If you have not received a copy of yesterday’s press release regarding our third quarter results, you can call 281-618-4847 to have a copy faxed to you. Also, I would like to point out that many of the comments during this teleconference are forward-looking statements that involve risks and uncertainties affecting outcomes, many of which are beyond our control and are discussed in more detail in the Risk Factors and the Forward-Looking Statements sections of our annual and quarterly filings with the Securities and Exchange Commission. Although we believe the expectations expressed are based on reasonable assumptions, they are not guarantees of future performance, and actual results or developments may differ materially.


To begin, we had an excellent third quarter. Despite lower gas prices, our earnings and cash flow were up significantly compared to last year. This increase was primarily driven by our production growth of 44% compared to last year and 7% sequentially.  

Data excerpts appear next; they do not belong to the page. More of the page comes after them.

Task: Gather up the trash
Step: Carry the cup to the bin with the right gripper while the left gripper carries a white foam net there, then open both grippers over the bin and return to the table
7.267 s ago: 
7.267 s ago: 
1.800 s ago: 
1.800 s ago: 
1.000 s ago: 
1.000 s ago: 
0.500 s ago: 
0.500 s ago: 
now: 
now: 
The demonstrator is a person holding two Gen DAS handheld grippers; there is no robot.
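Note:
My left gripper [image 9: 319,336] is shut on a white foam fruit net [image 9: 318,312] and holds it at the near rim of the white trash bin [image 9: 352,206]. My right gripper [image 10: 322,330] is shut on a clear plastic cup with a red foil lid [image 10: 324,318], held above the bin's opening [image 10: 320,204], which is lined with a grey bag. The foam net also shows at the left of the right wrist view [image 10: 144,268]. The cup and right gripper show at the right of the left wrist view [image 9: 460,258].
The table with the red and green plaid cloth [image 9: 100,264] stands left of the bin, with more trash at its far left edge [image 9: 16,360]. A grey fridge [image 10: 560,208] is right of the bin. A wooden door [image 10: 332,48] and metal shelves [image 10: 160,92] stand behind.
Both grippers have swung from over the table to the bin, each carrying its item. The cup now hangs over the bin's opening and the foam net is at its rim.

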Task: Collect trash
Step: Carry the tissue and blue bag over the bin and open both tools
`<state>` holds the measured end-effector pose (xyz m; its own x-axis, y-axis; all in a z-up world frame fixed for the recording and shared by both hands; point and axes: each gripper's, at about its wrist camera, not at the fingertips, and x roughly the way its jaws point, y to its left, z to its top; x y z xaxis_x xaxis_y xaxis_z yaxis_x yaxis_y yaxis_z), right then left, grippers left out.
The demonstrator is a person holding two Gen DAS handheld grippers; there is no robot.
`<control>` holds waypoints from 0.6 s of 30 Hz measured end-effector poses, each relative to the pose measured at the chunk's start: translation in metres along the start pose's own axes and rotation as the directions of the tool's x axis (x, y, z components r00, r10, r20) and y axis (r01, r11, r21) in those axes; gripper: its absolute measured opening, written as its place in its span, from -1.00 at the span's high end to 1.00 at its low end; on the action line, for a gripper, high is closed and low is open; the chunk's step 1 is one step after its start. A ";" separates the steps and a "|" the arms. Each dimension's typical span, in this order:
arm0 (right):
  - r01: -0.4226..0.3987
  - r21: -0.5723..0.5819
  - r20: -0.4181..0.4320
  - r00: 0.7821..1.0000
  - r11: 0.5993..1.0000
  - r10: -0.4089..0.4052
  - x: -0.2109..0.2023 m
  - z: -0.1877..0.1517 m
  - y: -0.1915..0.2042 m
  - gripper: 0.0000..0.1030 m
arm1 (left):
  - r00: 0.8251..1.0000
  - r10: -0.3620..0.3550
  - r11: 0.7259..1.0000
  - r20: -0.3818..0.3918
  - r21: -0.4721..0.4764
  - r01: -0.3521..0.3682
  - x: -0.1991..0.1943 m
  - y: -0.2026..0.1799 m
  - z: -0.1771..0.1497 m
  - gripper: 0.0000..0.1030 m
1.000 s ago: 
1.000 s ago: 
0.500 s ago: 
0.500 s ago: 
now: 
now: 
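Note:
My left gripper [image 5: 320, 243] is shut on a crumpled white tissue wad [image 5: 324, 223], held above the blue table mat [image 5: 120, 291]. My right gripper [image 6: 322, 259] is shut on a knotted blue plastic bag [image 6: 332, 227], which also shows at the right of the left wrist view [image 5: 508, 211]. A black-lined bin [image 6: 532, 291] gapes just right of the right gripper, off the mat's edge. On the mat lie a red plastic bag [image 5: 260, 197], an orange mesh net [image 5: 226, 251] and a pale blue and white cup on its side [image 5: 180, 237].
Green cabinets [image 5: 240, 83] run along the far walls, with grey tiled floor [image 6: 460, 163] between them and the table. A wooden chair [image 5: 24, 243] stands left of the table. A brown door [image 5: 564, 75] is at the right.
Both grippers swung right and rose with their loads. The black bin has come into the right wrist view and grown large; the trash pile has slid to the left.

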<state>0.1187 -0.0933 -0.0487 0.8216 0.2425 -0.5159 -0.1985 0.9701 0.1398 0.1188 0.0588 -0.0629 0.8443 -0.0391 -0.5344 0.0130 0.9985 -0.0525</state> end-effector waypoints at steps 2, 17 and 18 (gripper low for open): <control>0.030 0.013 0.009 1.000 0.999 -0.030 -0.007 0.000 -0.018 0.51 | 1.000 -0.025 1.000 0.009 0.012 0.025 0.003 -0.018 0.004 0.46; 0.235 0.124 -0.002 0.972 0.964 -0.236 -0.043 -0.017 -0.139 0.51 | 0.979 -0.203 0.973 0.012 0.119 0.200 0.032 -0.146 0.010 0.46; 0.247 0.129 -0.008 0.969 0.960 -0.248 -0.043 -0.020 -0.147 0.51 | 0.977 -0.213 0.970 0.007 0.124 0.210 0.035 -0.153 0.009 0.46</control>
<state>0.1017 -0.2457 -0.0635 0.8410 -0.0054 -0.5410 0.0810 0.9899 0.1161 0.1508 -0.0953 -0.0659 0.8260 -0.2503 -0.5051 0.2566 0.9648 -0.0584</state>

We also are beginning to better understand the well spacing for the Fayetteville Shale play, and I will speak more about that in a moment.


Fayetteville Shale Play

Now, to talk about each of our operating areas. During the third quarter, our gross operated production from the Fayetteville Shale reached over 1.5 Bcf per day, up from approximately 1.2 Bcf per day a year ago, and also surpassed the net production mark of 1 Bcf per day. During the third quarter of 2010, our horizontal wells had an average completed well cost of $2.8 million per well, average horizontal lateral length of 4,503 feet and average time to drill to total depth of 11 days from re-entry to re-entry. We continue to see faster drilling times, and in the third quarter, we had 8 wells placed on production which had average times to drill to total depth of 5 days or less from re-entry to re-entry. Our horizontal rig count stands at 13 rigs compared to the 15 drilling rigs we averaged during the first nine months of 2010.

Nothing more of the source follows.